In Part One of our interview with Mike Gatny, VP of Engineering & Head of Sales Engineering at Connamara, Mike detailed what he does for clients, his career background, and what makes Connamara special. In Part Two, below, he shares his advice to those looking to get into programming, his favorite engineering joke, and more.
How did you first become interested in computer science?
My dad was an avid video gamer¹, starting in the ‘80s with the Atari 800 and Atari 130XE. He had this massive library of games, and I was absolutely fascinated by them. I loved playing them, but I also just had to know how they worked. So when I was about eight years old, my dad taught me how to program in BASIC.
Once I was up and running in BASIC, my dad taught me how to use Atari DOS and the disk drive so I could save my work. Then he handed me the manuals that came with the computer, and off I went to learn 6502 assembly programming and beyond. This was the real magic of learning on the 8-bit computers of that era: the documentation was excellent, and it came with the machine. Today we can search the Internet for answers, but back then your only hope was to have a book or to know an expert.
So that’s how I got started, and it remained mostly a solo mission until about junior high or high school, when I started encountering other people who shared my interest in computer programming. The modern Internet was still years away, so sitting together and programming, and sharing our programs on floppy disks, was how we got together and socialized.
¹ When my brother and I got The Legend of Zelda: Ocarina of Time for Christmas, each of us would try to get up earlier than the other so that we could take the first turn playing it. We gave up after the first few days of winter break. My dad, accustomed to waking up at 4:00am for work, beat us to it every time, and finished the game before my brother and I were even close.
What is one thing the general public might get wrong or not know about software engineers?
This is completely anecdotal, but there is a correlation I have noticed: software engineers that I know tend to have an appreciation for cooking and music. I think the reason is that all of these pursuits, done well, require an understanding of both the art and the science involved. You can probably cook a pretty nice steak and plate it beautifully without knowing what the Maillard reaction is. But how much better and more consistent would all your cooking be if you did know? Similarly, knowing what the Phrygian mode is, does not guarantee that you will compose an interesting piece of music. But if you know you want your piece to sound dark and brooding, it will give you a head start.
Programming is like this too. It might surprise non-programmers to know that we often use the word “elegant” to describe an algorithm or data structure or other piece of code. When you apply the science behind what you are doing, but also fulfill the artistic expression of it, elegance is the result.
What do you enjoy about your specific role within software engineering?
As much as I still love to write the next line of code, I really enjoy mentoring others, overseeing projects, and helping to land new business. I view all of these things as the answer to one question: what is the best way for me to contribute to the success of the next generation of Connamarians? I didn’t get here on my own.

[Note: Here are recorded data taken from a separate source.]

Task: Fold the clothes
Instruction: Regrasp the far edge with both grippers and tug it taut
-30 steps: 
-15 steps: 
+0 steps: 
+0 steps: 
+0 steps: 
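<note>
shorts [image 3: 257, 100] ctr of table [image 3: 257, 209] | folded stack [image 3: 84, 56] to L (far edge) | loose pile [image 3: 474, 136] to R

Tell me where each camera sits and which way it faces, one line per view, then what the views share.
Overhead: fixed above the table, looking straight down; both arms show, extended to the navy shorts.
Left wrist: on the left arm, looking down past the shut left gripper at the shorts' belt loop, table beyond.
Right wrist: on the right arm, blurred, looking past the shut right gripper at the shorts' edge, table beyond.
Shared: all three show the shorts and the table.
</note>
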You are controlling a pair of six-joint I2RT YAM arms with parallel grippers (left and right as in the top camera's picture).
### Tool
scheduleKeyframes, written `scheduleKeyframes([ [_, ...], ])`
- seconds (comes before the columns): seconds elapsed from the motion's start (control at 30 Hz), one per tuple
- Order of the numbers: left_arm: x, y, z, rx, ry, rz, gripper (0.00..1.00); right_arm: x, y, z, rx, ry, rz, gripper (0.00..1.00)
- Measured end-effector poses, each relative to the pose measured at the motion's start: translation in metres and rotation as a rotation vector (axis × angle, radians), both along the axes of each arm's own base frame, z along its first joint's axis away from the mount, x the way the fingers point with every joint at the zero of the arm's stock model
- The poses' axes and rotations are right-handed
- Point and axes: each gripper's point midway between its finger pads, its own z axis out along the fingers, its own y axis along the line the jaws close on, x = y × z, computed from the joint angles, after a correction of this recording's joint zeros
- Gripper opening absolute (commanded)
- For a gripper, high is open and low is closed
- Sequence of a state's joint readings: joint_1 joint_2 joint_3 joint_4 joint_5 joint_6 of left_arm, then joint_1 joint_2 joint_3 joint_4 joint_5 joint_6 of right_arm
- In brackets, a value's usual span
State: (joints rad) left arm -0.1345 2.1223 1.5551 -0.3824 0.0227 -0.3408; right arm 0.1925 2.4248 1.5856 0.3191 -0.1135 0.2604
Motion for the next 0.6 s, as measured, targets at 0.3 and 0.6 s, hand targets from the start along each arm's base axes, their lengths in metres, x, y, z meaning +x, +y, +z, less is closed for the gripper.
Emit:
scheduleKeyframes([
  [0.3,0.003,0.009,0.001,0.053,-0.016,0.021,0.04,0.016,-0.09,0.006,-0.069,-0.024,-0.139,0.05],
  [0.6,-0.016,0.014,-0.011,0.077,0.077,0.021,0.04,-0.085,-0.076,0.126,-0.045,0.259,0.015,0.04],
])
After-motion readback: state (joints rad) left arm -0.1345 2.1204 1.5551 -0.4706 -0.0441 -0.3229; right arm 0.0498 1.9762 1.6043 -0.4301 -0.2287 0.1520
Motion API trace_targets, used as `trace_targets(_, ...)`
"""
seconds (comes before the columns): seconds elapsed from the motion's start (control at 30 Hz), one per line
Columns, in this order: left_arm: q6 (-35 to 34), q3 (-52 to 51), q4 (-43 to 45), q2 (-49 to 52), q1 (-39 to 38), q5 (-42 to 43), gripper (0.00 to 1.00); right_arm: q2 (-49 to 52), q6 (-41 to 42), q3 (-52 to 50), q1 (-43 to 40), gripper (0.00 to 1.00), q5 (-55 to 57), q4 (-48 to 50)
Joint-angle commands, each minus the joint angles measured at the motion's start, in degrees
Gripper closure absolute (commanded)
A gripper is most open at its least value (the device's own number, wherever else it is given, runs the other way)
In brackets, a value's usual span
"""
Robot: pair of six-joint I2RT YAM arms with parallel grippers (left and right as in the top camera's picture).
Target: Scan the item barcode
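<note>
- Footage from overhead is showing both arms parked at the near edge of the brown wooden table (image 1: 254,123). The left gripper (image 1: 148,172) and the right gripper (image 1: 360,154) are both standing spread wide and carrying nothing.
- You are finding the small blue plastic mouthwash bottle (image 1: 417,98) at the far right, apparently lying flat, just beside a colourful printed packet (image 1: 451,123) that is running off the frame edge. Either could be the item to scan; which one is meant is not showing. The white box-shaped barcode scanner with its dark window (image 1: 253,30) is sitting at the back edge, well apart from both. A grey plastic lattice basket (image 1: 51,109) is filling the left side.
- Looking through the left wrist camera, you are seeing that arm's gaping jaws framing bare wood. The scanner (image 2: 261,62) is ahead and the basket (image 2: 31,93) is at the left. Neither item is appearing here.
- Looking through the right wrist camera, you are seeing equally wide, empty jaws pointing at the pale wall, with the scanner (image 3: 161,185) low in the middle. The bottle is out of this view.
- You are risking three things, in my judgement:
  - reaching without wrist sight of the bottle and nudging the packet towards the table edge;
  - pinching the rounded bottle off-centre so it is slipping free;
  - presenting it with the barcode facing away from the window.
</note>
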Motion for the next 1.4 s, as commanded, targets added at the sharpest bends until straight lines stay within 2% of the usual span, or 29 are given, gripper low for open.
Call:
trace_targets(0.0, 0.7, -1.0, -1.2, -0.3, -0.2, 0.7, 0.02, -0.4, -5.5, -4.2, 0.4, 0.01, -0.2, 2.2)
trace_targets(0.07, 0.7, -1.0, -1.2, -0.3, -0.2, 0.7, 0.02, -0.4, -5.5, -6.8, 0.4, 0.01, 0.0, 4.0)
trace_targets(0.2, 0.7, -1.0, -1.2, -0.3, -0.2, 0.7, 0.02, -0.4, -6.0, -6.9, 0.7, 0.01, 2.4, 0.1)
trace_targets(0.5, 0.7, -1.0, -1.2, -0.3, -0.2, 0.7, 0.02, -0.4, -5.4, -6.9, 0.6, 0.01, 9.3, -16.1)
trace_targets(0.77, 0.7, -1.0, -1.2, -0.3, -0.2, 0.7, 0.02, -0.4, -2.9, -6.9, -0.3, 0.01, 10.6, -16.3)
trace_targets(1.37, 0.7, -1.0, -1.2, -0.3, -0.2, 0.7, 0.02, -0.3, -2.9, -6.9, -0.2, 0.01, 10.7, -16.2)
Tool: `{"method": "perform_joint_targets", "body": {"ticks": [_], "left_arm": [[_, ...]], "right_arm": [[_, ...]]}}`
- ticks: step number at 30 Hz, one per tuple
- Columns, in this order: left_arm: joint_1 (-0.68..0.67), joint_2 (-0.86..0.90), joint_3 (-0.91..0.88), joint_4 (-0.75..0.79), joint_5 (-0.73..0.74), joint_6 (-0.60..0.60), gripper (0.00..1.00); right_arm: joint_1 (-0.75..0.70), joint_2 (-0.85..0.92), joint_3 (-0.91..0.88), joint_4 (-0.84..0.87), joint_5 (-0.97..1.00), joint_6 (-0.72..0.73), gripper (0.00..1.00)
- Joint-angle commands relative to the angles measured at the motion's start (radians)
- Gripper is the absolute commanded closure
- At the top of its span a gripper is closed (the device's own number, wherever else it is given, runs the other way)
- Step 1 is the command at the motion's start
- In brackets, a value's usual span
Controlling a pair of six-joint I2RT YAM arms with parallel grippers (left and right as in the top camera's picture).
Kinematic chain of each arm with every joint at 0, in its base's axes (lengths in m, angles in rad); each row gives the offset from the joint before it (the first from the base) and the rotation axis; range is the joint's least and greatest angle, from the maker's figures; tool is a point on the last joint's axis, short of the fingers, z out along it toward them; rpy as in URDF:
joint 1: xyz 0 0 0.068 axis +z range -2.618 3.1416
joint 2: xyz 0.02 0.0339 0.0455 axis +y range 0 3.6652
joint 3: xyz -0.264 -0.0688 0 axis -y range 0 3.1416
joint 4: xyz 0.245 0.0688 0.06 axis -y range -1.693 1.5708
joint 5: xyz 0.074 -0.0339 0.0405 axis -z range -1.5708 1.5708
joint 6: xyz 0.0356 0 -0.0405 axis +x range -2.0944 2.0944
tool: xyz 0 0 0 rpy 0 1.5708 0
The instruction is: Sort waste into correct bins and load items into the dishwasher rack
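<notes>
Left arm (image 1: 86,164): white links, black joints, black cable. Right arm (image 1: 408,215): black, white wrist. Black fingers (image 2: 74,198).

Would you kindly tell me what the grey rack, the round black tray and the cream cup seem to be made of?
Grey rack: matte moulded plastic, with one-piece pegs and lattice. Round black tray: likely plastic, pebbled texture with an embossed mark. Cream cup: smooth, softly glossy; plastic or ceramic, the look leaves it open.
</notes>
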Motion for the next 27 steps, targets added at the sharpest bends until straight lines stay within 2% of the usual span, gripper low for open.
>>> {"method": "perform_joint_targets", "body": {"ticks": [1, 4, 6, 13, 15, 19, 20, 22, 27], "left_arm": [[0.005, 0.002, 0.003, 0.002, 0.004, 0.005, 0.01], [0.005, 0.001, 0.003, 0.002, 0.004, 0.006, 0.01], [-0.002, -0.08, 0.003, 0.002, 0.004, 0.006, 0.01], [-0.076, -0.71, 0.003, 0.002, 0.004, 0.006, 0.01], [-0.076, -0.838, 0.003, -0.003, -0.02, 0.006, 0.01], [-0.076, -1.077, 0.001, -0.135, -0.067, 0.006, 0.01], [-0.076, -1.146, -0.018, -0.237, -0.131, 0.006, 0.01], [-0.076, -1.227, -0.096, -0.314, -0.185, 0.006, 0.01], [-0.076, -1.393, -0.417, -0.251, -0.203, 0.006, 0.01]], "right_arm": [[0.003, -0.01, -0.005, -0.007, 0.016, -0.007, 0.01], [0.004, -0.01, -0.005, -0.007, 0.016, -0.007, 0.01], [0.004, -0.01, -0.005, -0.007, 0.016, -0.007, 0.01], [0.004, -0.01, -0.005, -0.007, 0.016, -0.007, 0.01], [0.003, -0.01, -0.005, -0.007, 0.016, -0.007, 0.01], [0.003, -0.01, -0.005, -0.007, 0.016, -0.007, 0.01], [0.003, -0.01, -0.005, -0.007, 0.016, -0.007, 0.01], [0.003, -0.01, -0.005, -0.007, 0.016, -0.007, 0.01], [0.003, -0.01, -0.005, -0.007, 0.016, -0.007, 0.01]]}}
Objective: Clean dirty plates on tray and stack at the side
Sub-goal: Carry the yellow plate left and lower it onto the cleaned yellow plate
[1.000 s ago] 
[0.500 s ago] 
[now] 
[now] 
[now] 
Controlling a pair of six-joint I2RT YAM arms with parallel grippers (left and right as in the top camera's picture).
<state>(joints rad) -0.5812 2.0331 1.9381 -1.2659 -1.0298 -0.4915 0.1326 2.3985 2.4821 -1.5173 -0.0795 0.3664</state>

Throughout my career I’ve had incredible mentors and leaders who helped me along, and it is rewarding to pass that on.
On that note, what do you wish to impart to those looking to get into the programming world?
The best way to learn any skill, programming or otherwise, is to use it to accomplish a meaningful task.
When I was a kid sitting in front of my Atari 800, my goal was not to learn a programming language. It was to learn how my favorite video games worked so that I could write my own.
So first decide what you want to build. And then trust that along the way you will learn which tools you need and how to use them. If you start by asking the Internet which language you should learn first, or if one framework is better than another, you’ll just spin your wheels. There are too many choices, and which language or framework you use matters way less than your determination to accomplish a task that matters to you. So flip a coin if you have to, and get busy building.
Lastly, but most importantly: what is your favorite engineering joke?
“There are only 10 types of people in the world: those who understand binary, and those who don’t.”
And for something a bit deeper than a one-liner, I like xkcd.
We hope you enjoyed our interview with Mike, and we look forward to introducing you to more of our engineering team as we continue this series.